| ASSIGNED TASK |
Write out the whole listing below so that every line matches exactly.

| DATA BLOCK |
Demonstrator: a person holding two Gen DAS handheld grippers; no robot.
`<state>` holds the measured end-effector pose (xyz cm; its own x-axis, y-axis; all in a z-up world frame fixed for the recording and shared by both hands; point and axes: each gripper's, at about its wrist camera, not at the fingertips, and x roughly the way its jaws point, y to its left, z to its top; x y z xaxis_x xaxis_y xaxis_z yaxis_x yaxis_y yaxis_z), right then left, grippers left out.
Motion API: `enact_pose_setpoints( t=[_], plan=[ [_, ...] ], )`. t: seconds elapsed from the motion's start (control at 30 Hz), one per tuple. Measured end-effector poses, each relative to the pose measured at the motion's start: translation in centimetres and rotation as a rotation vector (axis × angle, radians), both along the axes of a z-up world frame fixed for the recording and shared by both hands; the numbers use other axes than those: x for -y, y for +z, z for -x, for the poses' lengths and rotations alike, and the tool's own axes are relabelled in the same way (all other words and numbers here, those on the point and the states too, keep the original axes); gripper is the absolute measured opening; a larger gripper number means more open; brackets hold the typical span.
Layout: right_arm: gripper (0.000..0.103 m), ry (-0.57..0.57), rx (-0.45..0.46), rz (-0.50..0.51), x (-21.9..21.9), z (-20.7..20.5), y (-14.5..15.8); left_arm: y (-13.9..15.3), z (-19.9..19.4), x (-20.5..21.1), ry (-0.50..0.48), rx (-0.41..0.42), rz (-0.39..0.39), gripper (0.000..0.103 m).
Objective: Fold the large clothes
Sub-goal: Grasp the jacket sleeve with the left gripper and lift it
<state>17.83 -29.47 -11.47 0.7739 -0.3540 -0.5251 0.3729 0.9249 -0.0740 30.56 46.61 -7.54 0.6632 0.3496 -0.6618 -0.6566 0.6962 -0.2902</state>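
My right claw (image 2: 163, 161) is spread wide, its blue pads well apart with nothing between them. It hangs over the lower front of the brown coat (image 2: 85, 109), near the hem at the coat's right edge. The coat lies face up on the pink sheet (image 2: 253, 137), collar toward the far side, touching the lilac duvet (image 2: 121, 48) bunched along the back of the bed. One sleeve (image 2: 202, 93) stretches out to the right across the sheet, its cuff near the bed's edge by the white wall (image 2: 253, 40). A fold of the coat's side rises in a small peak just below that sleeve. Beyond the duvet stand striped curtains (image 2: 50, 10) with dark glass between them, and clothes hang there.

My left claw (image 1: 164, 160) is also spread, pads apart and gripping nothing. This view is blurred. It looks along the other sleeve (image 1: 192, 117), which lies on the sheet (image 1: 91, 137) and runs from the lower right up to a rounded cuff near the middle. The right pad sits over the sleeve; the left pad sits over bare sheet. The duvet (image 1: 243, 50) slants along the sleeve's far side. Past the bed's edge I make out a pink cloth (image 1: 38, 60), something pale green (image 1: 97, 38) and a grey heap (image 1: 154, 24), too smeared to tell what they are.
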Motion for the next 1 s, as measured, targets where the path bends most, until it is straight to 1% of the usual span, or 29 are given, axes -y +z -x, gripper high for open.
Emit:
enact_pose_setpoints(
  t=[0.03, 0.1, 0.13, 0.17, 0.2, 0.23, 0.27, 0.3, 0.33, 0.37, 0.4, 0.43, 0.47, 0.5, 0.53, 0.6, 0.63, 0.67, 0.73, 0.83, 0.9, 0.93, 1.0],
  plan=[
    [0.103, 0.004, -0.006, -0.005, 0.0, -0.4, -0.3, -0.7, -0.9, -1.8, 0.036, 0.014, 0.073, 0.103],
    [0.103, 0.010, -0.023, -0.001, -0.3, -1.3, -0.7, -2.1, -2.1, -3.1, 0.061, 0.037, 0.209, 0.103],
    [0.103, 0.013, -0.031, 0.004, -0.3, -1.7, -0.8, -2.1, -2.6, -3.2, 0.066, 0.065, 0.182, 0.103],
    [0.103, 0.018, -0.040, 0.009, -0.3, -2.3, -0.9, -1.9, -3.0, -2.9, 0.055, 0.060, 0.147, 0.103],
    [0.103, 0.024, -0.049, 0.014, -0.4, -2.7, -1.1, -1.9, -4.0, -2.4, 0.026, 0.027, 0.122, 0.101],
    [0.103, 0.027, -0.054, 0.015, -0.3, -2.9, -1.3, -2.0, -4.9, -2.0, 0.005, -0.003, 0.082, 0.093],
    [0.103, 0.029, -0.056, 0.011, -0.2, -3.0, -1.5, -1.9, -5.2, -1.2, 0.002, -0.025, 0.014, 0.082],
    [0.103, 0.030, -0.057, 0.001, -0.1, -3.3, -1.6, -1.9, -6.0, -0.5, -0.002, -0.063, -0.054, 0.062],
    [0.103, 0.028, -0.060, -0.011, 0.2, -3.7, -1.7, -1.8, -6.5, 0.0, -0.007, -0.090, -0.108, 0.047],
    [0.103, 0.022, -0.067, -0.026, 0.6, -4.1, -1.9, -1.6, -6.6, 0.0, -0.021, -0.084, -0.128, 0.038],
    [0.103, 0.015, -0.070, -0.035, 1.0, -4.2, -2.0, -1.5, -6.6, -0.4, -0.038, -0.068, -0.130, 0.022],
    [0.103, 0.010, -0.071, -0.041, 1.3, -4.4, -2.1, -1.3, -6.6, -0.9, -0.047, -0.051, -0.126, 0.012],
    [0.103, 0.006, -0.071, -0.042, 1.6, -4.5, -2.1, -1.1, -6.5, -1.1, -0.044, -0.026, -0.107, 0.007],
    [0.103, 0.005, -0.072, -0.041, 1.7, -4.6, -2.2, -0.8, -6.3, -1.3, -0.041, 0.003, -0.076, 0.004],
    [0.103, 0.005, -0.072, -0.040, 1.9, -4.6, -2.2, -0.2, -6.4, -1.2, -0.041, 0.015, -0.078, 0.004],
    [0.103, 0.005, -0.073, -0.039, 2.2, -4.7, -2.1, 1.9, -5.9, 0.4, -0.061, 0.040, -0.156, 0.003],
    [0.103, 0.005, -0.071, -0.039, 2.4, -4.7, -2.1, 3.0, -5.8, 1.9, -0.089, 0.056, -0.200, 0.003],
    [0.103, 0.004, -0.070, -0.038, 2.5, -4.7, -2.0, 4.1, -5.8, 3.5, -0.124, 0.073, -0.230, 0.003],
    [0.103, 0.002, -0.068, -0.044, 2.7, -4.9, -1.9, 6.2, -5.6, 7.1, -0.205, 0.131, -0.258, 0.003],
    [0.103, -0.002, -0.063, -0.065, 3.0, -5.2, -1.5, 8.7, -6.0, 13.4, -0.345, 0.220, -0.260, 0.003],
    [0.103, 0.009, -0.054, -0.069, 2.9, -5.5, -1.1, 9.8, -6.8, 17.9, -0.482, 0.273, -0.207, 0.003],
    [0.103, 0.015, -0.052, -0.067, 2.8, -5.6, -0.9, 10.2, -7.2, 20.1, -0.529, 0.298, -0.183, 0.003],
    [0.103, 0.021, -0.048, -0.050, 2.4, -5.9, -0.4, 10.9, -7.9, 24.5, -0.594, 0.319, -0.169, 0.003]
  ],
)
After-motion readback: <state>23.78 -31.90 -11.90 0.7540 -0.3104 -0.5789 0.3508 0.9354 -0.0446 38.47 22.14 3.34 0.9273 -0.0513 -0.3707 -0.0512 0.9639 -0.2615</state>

| SOLUTION |
Demonstrator: a person holding two Gen DAS handheld grippers; no robot.
`<state>` holds the measured end-effector pose (xyz cm; its own x-axis, y-axis; all in a z-up world frame fixed for the recording and shared by both hands; point and axes: each gripper's, at about its wrist camera, not at the fingertips, and x roughly the way its jaws point, y to its left, z to its top; x y z xaxis_x xaxis_y xaxis_z yaxis_x yaxis_y yaxis_z), right then left, grippers left out.
Motion API: `enact_pose_setpoints( t=[_], plan=[ [_, ...] ], )`. t: seconds elapsed from the motion's start (control at 30 Hz), one per tuple. Measured end-effector poses, each relative to the pose measured at the motion's start: translation in centimetres and rotation as a rotation vector (axis × angle, radians), both along the axes of a z-up world frame fixed for the recording and shared by both hands; the numbers use other axes than those: x for -y, y for +z, z for -x, for the poses' lengths and rotations alike, and the tool's own axes are relabelled in the same way (all other words and numbers here, those on the point and the states too, keep the original axes); gripper is the absolute measured opening; a larger gripper number means more open; brackets hold the typical span.
Layout: right_arm: gripper (0.000..0.103 m), ry (-0.57..0.57), rx (-0.45..0.46), rz (-0.50..0.51), x (-21.9..21.9), z (-20.7..20.5), y (-14.5..15.8); left_arm: y (-13.9..15.3), z (-19.9..19.4), x (-20.5..21.1), ry (-0.50..0.48), rx (-0.41..0.42), rz (-0.39..0.39), gripper (0.000..0.103 m).
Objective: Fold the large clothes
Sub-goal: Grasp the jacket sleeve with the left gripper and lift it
<state>17.83 -29.47 -11.47 0.7739 -0.3540 -0.5251 0.3729 0.9249 -0.0740 30.56 46.61 -7.54 0.6632 0.3496 -0.6618 -0.6566 0.6962 -0.2902</state>
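My right claw (image 2: 163, 161) is spread wide, its blue pads well apart with nothing between them. It hangs over the lower front of the brown coat (image 2: 85, 109), near the hem at the coat's right edge. The coat lies face up on the pink sheet (image 2: 253, 137), collar toward the far side, touching the lilac duvet (image 2: 121, 48) bunched along the back of the bed. One sleeve (image 2: 202, 93) stretches out to the right across the sheet, its cuff near the bed's edge by the white wall (image 2: 253, 40). A fold of the coat's side rises in a small peak just below that sleeve. Beyond the duvet stand striped curtains (image 2: 50, 10) with dark glass between them, and clothes hang there.

My left claw (image 1: 164, 160) is also spread, pads apart and gripping nothing. This view is blurred. It looks along the other sleeve (image 1: 192, 117), which lies on the sheet (image 1: 91, 137) and runs from the lower right up to a rounded cuff near the middle. The right pad sits over the sleeve; the left pad sits over bare sheet. The duvet (image 1: 243, 50) slants along the sleeve's far side. Past the bed's edge I make out a pink cloth (image 1: 38, 60), something pale green (image 1: 97, 38) and a grey heap (image 1: 154, 24), too smeared to tell what they are.
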Motion for the next 1 s, as measured, targets where the path bends most, until it is straight to 1% of the usual span, or 29 are given, axes -y +z -x, gripper high for open.
Emit:
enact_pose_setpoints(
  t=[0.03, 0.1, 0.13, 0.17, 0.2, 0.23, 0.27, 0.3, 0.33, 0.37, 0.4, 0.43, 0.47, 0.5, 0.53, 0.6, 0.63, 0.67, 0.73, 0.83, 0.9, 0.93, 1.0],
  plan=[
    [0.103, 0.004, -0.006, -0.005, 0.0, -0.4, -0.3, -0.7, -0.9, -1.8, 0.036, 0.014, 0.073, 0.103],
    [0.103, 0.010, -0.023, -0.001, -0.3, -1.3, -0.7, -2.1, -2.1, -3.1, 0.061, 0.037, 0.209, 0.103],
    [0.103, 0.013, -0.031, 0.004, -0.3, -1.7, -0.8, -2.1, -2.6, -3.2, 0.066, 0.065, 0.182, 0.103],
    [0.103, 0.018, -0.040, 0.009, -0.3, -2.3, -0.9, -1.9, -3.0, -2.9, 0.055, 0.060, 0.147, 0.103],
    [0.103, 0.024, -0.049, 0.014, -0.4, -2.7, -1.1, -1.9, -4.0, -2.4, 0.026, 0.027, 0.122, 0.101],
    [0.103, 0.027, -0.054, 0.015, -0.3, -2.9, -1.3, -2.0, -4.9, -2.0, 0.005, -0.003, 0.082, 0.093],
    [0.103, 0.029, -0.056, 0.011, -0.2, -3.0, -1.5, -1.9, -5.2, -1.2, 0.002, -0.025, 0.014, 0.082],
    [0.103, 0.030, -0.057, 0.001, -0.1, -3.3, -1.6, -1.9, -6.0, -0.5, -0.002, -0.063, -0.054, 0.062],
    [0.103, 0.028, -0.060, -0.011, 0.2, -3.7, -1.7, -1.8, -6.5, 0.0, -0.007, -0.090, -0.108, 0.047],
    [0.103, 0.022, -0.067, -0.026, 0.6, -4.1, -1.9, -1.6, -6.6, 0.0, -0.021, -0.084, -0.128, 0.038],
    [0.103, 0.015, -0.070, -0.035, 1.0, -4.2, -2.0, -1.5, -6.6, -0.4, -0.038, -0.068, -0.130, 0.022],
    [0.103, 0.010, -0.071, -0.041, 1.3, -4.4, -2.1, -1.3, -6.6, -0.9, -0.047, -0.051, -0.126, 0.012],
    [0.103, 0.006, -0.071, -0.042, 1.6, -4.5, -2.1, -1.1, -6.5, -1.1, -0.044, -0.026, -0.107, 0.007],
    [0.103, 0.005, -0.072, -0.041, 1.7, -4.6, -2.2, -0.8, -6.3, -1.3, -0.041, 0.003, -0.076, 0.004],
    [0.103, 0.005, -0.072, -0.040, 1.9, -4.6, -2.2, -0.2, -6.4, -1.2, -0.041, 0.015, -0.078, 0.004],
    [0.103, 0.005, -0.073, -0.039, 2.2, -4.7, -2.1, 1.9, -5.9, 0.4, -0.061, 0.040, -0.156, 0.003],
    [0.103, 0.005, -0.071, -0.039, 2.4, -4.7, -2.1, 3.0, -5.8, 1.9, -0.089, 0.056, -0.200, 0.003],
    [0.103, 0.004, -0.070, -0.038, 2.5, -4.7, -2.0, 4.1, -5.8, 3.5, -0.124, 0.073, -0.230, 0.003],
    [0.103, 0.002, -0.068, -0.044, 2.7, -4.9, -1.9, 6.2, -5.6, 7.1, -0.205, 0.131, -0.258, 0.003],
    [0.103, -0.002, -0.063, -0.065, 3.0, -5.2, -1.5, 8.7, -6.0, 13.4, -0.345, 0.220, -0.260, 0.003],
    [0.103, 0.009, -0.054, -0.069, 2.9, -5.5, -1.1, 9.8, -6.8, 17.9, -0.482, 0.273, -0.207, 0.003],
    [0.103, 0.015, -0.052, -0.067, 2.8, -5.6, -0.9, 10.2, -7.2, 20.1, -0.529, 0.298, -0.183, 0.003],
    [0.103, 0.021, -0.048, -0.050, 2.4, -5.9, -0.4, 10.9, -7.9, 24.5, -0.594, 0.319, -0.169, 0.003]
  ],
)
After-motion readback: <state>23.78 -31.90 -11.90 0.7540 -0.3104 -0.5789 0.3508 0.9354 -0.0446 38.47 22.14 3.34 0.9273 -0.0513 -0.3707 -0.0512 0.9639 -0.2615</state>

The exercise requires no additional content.